EXERCISE INSTRUCTIONS:
Transcribe all of the data, leaving nothing out and changing nothing.

· · · · · · ·

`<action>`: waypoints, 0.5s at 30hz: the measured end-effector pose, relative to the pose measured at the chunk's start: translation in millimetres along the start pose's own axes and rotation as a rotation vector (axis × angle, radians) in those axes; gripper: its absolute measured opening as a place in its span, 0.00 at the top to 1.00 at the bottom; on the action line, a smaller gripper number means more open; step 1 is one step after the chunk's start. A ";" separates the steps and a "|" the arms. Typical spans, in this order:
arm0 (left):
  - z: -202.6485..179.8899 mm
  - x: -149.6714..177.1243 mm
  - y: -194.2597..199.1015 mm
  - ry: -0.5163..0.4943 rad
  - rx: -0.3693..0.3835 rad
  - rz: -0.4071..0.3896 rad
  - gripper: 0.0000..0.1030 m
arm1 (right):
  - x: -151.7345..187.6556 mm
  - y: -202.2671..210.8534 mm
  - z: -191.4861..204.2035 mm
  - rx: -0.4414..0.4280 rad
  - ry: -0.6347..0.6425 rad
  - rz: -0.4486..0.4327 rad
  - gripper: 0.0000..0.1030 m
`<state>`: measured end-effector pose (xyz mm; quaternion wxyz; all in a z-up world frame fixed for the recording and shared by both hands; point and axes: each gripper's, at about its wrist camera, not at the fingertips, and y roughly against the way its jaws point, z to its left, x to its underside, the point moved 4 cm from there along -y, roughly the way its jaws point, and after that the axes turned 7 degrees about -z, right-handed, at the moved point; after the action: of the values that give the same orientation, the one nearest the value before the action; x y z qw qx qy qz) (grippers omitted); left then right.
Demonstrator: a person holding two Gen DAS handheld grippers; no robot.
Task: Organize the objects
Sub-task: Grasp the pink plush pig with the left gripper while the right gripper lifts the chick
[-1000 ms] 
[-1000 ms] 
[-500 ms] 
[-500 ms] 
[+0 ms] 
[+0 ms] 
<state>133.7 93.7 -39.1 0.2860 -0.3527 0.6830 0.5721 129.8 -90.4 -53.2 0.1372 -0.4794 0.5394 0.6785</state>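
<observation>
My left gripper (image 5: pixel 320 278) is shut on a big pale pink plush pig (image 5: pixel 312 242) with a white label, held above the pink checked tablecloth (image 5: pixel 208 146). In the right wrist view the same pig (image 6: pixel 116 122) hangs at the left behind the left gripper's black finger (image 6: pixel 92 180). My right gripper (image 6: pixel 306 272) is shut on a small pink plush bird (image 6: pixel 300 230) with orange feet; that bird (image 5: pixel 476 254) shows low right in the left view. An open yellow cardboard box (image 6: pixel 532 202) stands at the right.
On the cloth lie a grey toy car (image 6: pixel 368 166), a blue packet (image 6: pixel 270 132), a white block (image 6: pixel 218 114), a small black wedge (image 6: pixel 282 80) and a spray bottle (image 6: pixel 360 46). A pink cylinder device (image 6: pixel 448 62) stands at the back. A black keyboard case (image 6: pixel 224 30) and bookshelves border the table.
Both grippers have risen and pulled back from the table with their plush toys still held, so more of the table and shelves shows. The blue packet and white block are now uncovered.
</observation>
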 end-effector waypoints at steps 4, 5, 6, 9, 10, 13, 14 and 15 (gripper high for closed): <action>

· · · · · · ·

ANSWER BOX:
`<action>`: waypoints, 0.5s at 30hz: the measured end-effector pose, relative to the pose measured at the chunk's start: translation in millimetres along the start pose's own axes and rotation as a rotation vector (axis × angle, radians) in those axes; gripper: its absolute measured opening as a place in its span, 0.00 at the top to 1.00 at the bottom; on the action line, a smaller gripper number means more open; step 1 is one step after the chunk's start. A ";" separates the steps and a "|" the arms. Typical spans, in this order:
arm0 (left):
  - z: -202.6485..179.8899 mm
  - x: -149.6714..177.1243 mm
  - y: -194.2597..199.1015 mm
  - ry: -0.5163..0.4943 rad
  - rx: -0.3693..0.3835 rad
  - rz: -0.4071..0.3896 rad
  - gripper: 0.0000..0.1030 m
arm1 (right):
  - x: -151.7345..187.6556 mm
  - y: -202.2671..210.8534 mm
  - z: -191.4861..204.2035 mm
  - rx: -0.4414..0.4280 rad
  - ry: -0.6347..0.6425 rad
  - rz: -0.4486..0.4327 rad
  - gripper: 0.0000..0.1030 m
`<state>`: measured end-effector pose (xyz mm; quaternion wxyz; all in a z-up world frame fixed for the recording and shared by both hands; point and axes: each gripper's, at about its wrist camera, not at the fingertips, and y roughly against the way its jaws point, z to its left, x to its underside, the point moved 4 cm from there along -y, roughly the way its jaws point, and after that the axes turned 7 degrees about -z, right-handed, at the moved point; after the action: of the values that give the same orientation, the one nearest the value before the action; x y z qw qx qy qz) (grippers omitted); left then right.
Demonstrator: a person holding two Gen DAS handheld grippers; no robot.
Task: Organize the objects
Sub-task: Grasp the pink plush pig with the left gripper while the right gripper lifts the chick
[-1000 ms] 
[-1000 ms] 
[-500 ms] 
[-500 ms] 
[+0 ms] 
[+0 ms] 
<state>133.7 93.7 -39.1 0.2860 -0.3527 0.6830 0.5721 129.8 -90.4 -53.2 0.1372 -0.4794 0.5394 0.6785</state>
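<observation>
My left gripper (image 5: pixel 320 278) is shut on a big pale pink plush pig (image 5: pixel 312 242) with a white label, held above the pink checked tablecloth (image 5: pixel 208 146). In the right wrist view the same pig (image 6: pixel 116 122) hangs at the left behind the left gripper's black finger (image 6: pixel 92 180). My right gripper (image 6: pixel 306 272) is shut on a small pink plush bird (image 6: pixel 300 230) with orange feet; that bird (image 5: pixel 476 254) shows low right in the left view. An open yellow cardboard box (image 6: pixel 532 202) stands at the right.
On the cloth lie a grey toy car (image 6: pixel 368 166), a blue packet (image 6: pixel 270 132), a white block (image 6: pixel 218 114), a small black wedge (image 6: pixel 282 80) and a spray bottle (image 6: pixel 360 46). A pink cylinder device (image 6: pixel 448 62) stands at the back. A black keyboard case (image 6: pixel 224 30) and bookshelves border the table.
Both grippers have risen and pulled back from the table with their plush toys still held, so more of the table and shelves shows. The blue packet and white block are now uncovered.
</observation>
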 end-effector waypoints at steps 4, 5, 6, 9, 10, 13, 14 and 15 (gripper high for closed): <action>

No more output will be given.